*YOUR GOAL*: Only the lines from the one containing "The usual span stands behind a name" through the last line below should be written out, exactly and with both ends kept.

━━━ EXERCISE DATA

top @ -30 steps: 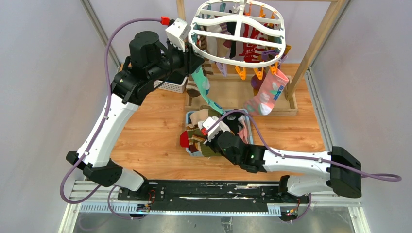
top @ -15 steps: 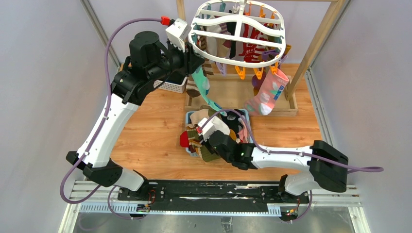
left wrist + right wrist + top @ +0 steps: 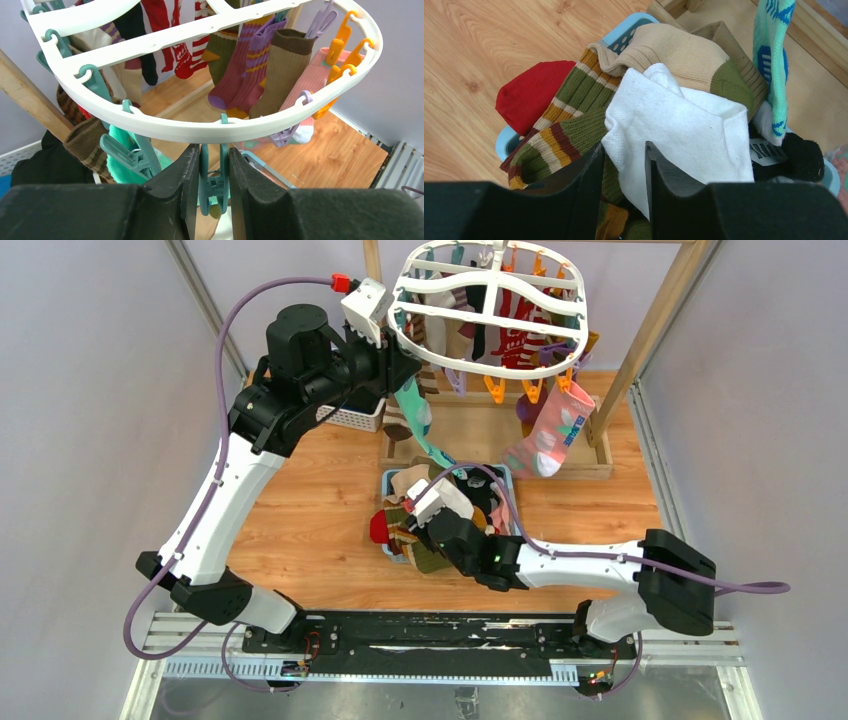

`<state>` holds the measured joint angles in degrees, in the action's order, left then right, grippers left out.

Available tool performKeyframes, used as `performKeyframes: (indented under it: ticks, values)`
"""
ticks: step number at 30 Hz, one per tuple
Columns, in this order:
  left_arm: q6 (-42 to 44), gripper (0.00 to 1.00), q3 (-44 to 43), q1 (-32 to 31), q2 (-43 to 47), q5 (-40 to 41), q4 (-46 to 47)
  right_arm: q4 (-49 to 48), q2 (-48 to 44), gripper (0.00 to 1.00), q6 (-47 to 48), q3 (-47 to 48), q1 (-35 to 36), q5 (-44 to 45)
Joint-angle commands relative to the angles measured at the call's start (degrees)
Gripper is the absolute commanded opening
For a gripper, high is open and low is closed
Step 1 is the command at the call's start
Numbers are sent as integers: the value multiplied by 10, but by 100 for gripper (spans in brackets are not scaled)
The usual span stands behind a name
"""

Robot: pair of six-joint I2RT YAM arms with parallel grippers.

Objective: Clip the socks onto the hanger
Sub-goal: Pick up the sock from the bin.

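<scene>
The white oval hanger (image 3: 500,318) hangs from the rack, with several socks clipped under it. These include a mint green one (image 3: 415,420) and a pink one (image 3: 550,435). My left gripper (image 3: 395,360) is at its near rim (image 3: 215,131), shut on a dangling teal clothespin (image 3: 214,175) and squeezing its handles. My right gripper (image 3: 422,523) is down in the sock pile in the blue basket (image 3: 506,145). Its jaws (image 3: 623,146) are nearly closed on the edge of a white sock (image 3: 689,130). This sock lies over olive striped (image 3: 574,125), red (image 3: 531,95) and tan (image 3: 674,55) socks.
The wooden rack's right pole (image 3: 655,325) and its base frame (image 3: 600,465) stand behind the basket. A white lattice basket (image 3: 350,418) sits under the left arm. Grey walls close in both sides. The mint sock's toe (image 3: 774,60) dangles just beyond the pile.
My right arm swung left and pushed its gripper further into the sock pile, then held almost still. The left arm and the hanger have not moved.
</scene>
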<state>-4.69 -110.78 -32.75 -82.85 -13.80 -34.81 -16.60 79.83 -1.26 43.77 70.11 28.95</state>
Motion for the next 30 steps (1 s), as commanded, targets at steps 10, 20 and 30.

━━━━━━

*ANSWER SECTION*:
The usual span stands behind a name
"""

Robot: pair of six-joint I2RT YAM arms with parallel grippers.

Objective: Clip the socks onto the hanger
Sub-goal: Pick up the sock from the bin.

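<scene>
The white oval hanger (image 3: 500,318) hangs from the rack, with several socks clipped under it. These include a mint green one (image 3: 415,420) and a pink one (image 3: 550,435). My left gripper (image 3: 395,360) is at its near rim (image 3: 215,131), shut on a dangling teal clothespin (image 3: 214,175) and squeezing its handles. My right gripper (image 3: 422,523) is down in the sock pile in the blue basket (image 3: 506,145). Its jaws (image 3: 623,146) are nearly closed on the edge of a white sock (image 3: 689,130). This sock lies over olive striped (image 3: 574,125), red (image 3: 531,95) and tan (image 3: 674,55) socks.
The wooden rack's right pole (image 3: 655,325) and its base frame (image 3: 600,465) stand behind the basket. A white lattice basket (image 3: 350,418) sits under the left arm. Grey walls close in both sides. The mint sock's toe (image 3: 774,60) dangles just beyond the pile.
My right arm swung left and pushed its gripper further into the sock pile, then held almost still. The left arm and the hanger have not moved.
</scene>
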<state>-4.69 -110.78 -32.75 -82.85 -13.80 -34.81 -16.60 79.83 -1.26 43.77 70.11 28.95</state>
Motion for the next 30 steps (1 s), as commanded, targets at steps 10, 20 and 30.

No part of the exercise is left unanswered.